Please give again every entry exactly as it appears, setting aside the pictures.

--

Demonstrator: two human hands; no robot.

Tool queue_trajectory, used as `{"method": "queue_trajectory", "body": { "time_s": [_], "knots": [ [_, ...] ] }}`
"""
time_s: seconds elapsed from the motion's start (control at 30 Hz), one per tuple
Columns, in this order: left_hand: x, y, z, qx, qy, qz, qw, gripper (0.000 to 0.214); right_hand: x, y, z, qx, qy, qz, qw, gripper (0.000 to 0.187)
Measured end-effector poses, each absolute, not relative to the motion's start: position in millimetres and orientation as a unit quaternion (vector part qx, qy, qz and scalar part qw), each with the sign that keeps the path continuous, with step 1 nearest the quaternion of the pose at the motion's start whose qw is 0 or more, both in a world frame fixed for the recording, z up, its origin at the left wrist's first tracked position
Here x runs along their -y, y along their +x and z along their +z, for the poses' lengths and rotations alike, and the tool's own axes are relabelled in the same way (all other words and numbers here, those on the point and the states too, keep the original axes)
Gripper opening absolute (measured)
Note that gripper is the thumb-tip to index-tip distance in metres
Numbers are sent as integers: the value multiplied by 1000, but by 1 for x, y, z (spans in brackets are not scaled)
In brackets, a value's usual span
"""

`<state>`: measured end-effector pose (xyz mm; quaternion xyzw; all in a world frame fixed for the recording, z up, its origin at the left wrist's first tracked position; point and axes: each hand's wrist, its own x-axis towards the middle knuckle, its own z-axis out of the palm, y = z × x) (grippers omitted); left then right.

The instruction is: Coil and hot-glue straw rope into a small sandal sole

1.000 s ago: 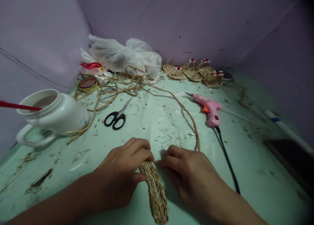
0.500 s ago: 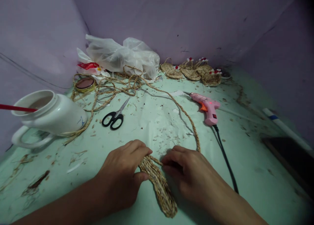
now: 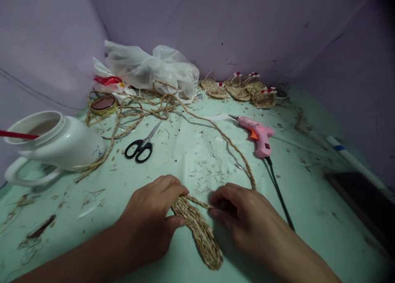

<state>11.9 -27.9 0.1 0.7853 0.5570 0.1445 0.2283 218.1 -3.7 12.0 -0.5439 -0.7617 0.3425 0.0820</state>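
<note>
A flat, elongated sole of coiled braided straw (image 3: 202, 237) lies at the near middle of the table, slanting down to the right. Its upper end is gripped by my left hand (image 3: 157, 217), thumb on the near side and fingers over the tip. From that end a braided straw cord (image 3: 199, 201) runs to my right hand (image 3: 243, 213), which pinches it between thumb and fingers. Beyond my right hand the cord (image 3: 237, 151) curves back to a loose tangle (image 3: 166, 106) near the wall.
A pink glue gun (image 3: 257, 134) with a black cable lies right of centre. Black-handled scissors (image 3: 142, 147) lie on the left, beside a tipped white mug (image 3: 74, 145). Small straw slippers (image 3: 237, 89) and a plastic bag (image 3: 154, 68) sit at the back. A dark flat object (image 3: 358, 200) is on the right.
My right hand has shifted slightly right, away from the sole, and a longer stretch of cord shows between my hands. My left hand keeps its grip on the sole.
</note>
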Motion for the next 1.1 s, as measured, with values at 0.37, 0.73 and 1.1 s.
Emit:
{"method": "queue_trajectory", "body": {
  "time_s": [0.37,0.73,1.1],
  "knots": [
    [30,18,6,-605,745,139,245,37,9,213,12,835,-488,236,94,15],
    [28,18,8,-604,746,117,255,34,18,218,5,886,-397,166,173,17],
    [22,22,15,-609,738,92,275,27,17,225,6,813,-462,329,136,23]
  ]
}}
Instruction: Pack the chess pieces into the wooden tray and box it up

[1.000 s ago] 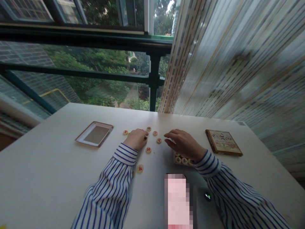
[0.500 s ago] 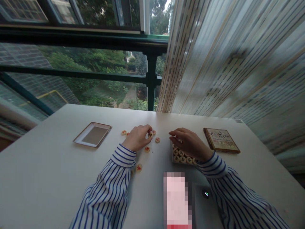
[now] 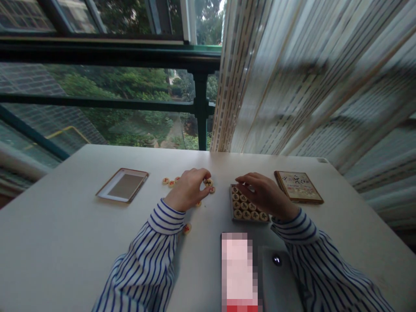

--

• Answer to this task:
Demonstrator: two human hands; no robot.

Tool queue_trajectory, used as `{"method": "queue_trajectory", "body": { "time_s": [_], "knots": [ [_, ...] ] }}`
"""
time_s: seconds elapsed from the motion's start (control at 30 Hz), one per tuple
Columns, in this order: left_hand: x, y, z, qx, qy, qz, qw, gripper (0.000 to 0.214); right_hand: x, y, z, qx, qy, qz, qw, gripper (0.000 to 0.187)
Measured end-effector poses, each absolute, not relative to the motion's start: position in millimetres and orientation as a unit quaternion (vector part qx, qy, qz and scalar part qw), each with the sign that keeps the path continuous, with step 1 nearest the quaternion of the pose at the motion's start whose qw is 0 or more, both in a world frame fixed for the recording, z up, its origin at the left wrist's first tracked position
Here x runs along their -y, y along their +x and z along their +z, for the poses' lengths and rotations alike, and the tool's own axes are relabelled in the same way (all other words and numbers here, those on the point and the states too, keep the original axes)
Gripper opening absolute (measured)
Note that gripper is the thumb-tip to index-tip distance in metres
Numbers are sent as integers: the value multiplied by 1000, but by 1 for x, y, z (spans in brackets are not scaled)
In brackets, a value's usual span
"""

`<state>`: measured end-effector pose (xyz mm; quaternion xyzw; all in a world frame fixed for the recording, z up, its origin at the left wrist's first tracked position; point and axes: each hand's wrist, its own x-axis towards the middle knuckle, its own z-axis out of the palm, y = z × x) (grippers omitted); left then right.

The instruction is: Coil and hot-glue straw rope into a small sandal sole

1.000 s ago: 
0.500 s ago: 
now: 

<state>11.9 -27.9 0.1 0.7853 0.5570 0.1445 0.2283 218.1 -3.7 12.0 -0.5439 -0.7617 0.3425 0.0820</state>
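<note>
A flat, elongated sole of coiled braided straw (image 3: 202, 237) lies at the near middle of the table, slanting down to the right. Its upper end is gripped by my left hand (image 3: 157, 217), thumb on the near side and fingers over the tip. From that end a braided straw cord (image 3: 199, 201) runs to my right hand (image 3: 243, 213), which pinches it between thumb and fingers. Beyond my right hand the cord (image 3: 237, 151) curves back to a loose tangle (image 3: 166, 106) near the wall.
A pink glue gun (image 3: 257, 134) with a black cable lies right of centre. Black-handled scissors (image 3: 142, 147) lie on the left, beside a tipped white mug (image 3: 74, 145). Small straw slippers (image 3: 237, 89) and a plastic bag (image 3: 154, 68) sit at the back. A dark flat object (image 3: 358, 200) is on the right.
My right hand has shifted slightly right, away from the sole, and a longer stretch of cord shows between my hands. My left hand keeps its grip on the sole.
</note>
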Motion for the next 1.1 s, as measured, with values at 0.37, 0.73 and 1.1 s.
Emit:
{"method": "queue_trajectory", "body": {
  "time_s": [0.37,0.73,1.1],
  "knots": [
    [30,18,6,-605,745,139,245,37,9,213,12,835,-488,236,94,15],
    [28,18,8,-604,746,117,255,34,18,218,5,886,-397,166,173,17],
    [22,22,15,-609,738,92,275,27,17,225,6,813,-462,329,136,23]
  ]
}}
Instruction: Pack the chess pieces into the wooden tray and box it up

[1.000 s ago] 
[0.500 s ago] 
[now] 

The required output has been given in full.